Task objective: Reproduce the entries shown below only from the line with "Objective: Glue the" down to the line with "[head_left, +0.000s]", keeping both end lines and copying each one exactly.
──────────────────────────────
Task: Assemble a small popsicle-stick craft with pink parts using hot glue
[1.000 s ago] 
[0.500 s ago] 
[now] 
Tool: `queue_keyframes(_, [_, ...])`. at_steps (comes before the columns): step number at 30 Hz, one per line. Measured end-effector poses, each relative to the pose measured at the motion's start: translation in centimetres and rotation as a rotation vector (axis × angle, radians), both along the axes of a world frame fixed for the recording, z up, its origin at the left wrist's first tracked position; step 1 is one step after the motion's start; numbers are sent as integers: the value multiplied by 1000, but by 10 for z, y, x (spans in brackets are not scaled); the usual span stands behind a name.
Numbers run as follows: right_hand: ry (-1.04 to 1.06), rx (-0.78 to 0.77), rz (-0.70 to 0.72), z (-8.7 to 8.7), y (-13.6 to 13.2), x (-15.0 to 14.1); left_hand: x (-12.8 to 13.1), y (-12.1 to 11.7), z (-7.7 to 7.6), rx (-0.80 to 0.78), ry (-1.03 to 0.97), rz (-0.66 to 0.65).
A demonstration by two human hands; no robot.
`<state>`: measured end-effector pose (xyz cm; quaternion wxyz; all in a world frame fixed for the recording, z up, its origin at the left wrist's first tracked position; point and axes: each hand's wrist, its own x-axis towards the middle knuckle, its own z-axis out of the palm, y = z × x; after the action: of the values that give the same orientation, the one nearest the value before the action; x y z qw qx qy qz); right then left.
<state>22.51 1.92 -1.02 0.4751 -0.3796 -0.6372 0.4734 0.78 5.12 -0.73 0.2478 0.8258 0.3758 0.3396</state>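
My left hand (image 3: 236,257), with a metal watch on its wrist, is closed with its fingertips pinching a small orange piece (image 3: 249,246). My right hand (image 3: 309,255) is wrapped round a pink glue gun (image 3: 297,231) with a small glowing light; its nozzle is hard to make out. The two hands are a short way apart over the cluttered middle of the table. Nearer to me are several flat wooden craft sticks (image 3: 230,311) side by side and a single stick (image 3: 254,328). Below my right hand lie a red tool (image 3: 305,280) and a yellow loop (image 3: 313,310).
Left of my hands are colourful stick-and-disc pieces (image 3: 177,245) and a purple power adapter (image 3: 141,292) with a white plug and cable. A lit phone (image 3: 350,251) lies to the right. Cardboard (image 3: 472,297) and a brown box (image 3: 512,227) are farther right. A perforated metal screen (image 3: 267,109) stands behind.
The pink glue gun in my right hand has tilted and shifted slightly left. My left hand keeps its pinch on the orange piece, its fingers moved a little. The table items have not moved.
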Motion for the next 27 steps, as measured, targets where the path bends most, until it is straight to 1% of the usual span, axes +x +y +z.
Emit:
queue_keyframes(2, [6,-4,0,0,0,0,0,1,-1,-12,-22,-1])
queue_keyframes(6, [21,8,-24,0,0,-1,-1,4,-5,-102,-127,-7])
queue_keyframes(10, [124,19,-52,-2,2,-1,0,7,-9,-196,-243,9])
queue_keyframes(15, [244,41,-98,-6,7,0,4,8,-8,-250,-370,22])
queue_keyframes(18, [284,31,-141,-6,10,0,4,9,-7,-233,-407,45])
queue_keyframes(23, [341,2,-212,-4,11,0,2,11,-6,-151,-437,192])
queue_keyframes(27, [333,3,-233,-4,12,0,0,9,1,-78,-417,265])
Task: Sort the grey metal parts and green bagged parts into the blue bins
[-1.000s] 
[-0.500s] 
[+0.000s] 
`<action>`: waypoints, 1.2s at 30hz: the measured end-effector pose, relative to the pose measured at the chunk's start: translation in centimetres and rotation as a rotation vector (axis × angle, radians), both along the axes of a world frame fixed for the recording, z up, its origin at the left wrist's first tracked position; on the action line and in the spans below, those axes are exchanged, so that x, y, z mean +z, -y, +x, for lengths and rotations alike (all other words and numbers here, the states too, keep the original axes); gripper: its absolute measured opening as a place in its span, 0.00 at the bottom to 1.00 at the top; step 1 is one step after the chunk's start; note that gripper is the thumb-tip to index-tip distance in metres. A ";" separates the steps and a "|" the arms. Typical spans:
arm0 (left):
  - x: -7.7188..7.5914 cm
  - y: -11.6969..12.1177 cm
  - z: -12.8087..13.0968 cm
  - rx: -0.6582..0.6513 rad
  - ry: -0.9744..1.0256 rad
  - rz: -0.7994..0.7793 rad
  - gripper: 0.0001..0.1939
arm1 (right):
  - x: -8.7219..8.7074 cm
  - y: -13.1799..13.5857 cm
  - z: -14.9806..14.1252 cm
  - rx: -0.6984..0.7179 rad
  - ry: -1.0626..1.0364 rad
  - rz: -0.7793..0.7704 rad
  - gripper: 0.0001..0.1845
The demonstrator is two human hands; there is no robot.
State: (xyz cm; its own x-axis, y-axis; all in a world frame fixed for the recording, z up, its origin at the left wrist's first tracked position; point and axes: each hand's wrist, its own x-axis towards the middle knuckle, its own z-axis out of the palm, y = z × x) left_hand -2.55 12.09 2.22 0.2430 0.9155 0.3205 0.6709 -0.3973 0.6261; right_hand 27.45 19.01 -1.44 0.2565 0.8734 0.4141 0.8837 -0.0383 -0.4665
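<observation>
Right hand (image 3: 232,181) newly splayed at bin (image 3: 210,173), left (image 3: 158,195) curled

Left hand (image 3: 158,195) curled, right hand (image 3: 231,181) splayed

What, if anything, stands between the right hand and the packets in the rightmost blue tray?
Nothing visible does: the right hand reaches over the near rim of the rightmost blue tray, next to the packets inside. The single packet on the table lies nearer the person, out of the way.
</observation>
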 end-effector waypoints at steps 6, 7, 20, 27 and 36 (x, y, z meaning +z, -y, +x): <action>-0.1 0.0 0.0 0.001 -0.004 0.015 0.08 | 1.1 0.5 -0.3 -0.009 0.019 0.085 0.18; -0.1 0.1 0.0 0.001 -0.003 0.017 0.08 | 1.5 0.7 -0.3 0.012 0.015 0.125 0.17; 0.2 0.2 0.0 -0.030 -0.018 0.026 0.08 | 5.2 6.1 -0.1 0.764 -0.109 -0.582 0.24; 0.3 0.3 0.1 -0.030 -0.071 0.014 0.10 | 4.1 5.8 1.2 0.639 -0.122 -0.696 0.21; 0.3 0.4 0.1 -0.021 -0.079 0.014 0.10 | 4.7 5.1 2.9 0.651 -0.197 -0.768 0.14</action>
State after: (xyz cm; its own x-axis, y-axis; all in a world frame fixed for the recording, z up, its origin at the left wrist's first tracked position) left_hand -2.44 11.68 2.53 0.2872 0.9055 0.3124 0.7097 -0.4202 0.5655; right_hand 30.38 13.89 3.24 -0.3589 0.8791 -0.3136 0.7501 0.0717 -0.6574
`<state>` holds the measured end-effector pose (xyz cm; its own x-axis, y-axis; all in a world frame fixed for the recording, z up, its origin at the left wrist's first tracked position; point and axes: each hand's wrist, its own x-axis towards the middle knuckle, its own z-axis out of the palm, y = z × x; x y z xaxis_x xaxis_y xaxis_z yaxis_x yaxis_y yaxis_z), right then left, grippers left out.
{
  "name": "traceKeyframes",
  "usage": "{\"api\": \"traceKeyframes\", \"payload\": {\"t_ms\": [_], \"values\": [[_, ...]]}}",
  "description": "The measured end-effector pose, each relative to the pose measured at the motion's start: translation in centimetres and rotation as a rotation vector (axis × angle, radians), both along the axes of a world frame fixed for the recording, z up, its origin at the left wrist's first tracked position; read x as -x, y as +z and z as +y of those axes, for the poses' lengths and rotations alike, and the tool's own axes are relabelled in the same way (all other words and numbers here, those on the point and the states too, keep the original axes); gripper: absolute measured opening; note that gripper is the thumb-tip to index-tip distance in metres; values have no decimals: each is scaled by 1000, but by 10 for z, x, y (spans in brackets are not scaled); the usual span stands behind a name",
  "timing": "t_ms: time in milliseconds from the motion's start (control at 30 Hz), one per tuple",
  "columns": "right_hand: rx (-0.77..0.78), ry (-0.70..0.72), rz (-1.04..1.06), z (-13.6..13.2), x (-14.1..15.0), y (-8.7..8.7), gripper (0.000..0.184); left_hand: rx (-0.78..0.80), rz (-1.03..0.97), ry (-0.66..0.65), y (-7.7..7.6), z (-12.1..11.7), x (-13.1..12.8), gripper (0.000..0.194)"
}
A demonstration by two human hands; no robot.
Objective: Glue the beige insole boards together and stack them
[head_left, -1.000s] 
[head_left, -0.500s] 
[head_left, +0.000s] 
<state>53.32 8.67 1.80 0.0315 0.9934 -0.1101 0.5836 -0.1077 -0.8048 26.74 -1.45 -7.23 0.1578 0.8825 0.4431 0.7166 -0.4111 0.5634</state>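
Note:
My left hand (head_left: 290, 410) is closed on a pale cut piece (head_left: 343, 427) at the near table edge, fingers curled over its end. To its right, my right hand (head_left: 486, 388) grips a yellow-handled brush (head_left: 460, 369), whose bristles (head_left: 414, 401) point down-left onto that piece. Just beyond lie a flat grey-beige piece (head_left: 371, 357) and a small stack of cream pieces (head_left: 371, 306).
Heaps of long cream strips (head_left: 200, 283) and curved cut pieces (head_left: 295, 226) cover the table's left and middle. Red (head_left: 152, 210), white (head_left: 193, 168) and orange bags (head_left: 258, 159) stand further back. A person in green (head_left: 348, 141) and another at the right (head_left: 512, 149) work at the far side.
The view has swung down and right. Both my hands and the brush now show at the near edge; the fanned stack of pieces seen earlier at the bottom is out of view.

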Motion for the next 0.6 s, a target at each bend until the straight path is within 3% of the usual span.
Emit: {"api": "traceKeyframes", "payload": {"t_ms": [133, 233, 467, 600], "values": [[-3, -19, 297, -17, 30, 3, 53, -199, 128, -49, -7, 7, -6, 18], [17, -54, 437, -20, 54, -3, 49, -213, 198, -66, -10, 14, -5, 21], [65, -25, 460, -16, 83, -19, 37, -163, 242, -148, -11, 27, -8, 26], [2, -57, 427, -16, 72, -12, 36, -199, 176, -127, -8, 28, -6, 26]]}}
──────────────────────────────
Task answer:
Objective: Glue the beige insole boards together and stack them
[head_left, -1.000s] 
[head_left, -0.500s] 
[head_left, +0.000s] 

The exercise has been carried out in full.